Below are some records; output exactly the lines from the line with "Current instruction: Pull" to the line with "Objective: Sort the", both ends kept, and nothing more.

**DATA TO EXAMINE**
■ ■ ■

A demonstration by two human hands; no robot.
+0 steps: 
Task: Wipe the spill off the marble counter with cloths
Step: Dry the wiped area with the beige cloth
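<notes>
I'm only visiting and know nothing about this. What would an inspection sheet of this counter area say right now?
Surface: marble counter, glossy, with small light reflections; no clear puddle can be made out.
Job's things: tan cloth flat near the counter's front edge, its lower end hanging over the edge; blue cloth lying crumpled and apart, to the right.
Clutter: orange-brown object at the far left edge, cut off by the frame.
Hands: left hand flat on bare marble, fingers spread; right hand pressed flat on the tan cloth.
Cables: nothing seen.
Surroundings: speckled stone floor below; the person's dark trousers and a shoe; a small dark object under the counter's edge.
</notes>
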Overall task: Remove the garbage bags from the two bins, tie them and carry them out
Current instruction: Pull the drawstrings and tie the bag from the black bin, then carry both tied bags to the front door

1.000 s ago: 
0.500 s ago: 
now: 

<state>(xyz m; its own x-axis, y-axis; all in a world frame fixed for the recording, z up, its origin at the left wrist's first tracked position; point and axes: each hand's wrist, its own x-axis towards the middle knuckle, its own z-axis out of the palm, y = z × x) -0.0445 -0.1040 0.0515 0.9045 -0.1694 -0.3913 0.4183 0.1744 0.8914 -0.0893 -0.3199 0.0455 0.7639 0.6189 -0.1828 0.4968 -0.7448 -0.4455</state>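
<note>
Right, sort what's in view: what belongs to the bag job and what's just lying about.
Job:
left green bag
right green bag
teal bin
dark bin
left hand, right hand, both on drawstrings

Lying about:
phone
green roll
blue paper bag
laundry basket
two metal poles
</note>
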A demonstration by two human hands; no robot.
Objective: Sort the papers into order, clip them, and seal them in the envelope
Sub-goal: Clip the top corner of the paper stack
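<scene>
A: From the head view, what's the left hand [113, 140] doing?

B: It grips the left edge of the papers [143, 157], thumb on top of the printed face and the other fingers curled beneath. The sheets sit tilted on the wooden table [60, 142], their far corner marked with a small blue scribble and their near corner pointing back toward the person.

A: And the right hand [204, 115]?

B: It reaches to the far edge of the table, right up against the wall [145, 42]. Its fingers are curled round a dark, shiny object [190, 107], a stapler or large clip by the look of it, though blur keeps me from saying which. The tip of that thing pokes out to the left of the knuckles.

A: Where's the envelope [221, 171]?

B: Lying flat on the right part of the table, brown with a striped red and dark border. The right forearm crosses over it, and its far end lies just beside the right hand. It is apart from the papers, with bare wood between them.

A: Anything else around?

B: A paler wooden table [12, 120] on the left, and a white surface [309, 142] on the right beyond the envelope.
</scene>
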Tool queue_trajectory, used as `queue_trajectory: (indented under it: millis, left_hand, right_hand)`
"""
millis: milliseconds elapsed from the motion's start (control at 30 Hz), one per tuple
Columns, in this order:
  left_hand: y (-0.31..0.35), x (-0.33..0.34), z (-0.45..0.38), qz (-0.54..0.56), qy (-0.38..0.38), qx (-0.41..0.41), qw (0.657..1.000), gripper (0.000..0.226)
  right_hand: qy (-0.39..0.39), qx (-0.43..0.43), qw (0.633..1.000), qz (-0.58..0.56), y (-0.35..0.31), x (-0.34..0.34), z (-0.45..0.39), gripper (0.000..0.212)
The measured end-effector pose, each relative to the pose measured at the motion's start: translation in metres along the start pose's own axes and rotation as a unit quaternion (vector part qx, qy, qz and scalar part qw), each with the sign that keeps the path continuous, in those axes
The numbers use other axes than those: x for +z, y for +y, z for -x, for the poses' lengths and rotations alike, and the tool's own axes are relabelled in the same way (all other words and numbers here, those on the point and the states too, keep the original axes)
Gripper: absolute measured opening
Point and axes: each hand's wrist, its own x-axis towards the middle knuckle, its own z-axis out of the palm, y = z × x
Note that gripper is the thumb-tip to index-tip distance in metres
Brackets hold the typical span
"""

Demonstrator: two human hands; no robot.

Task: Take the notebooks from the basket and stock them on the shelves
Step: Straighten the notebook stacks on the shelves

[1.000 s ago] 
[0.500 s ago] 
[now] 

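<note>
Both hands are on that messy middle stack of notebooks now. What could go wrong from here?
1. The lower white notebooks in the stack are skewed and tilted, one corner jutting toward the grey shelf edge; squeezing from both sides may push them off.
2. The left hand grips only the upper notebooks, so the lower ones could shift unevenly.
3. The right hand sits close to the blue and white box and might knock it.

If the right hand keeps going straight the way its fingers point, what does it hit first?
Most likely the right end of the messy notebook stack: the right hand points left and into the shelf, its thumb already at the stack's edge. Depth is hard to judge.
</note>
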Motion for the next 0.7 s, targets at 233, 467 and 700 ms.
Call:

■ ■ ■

**EXERCISE OUTPUT**
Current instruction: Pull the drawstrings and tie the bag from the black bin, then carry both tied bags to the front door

1.000 s ago: 
0.500 s ago: 
now: 

<state>(xyz m; its own x-axis, y-axis; all in a world frame fixed for the recording, z up, its origin at the left wrist's first tracked position; point and axes: each hand's wrist, its own x-axis towards the middle knuckle, its own z-axis out of the palm, y = z × x) -0.0445 -0.1040 0.0515 0.9045 -0.1694 -0.3913 0.4183 0.1744 0.8914 -0.0893 -0.3199 0.0455 0.7639 0.6189 -0.1828 0.4968 -0.7448 -0.4455</state>
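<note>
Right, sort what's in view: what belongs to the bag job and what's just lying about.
Job:
left green bag
right green bag
teal bin
dark bin
left hand, right hand, both on drawstrings

Lying about:
phone
green roll
blue paper bag
laundry basket
two metal poles
</note>
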A demonstration by two human hands; no robot.
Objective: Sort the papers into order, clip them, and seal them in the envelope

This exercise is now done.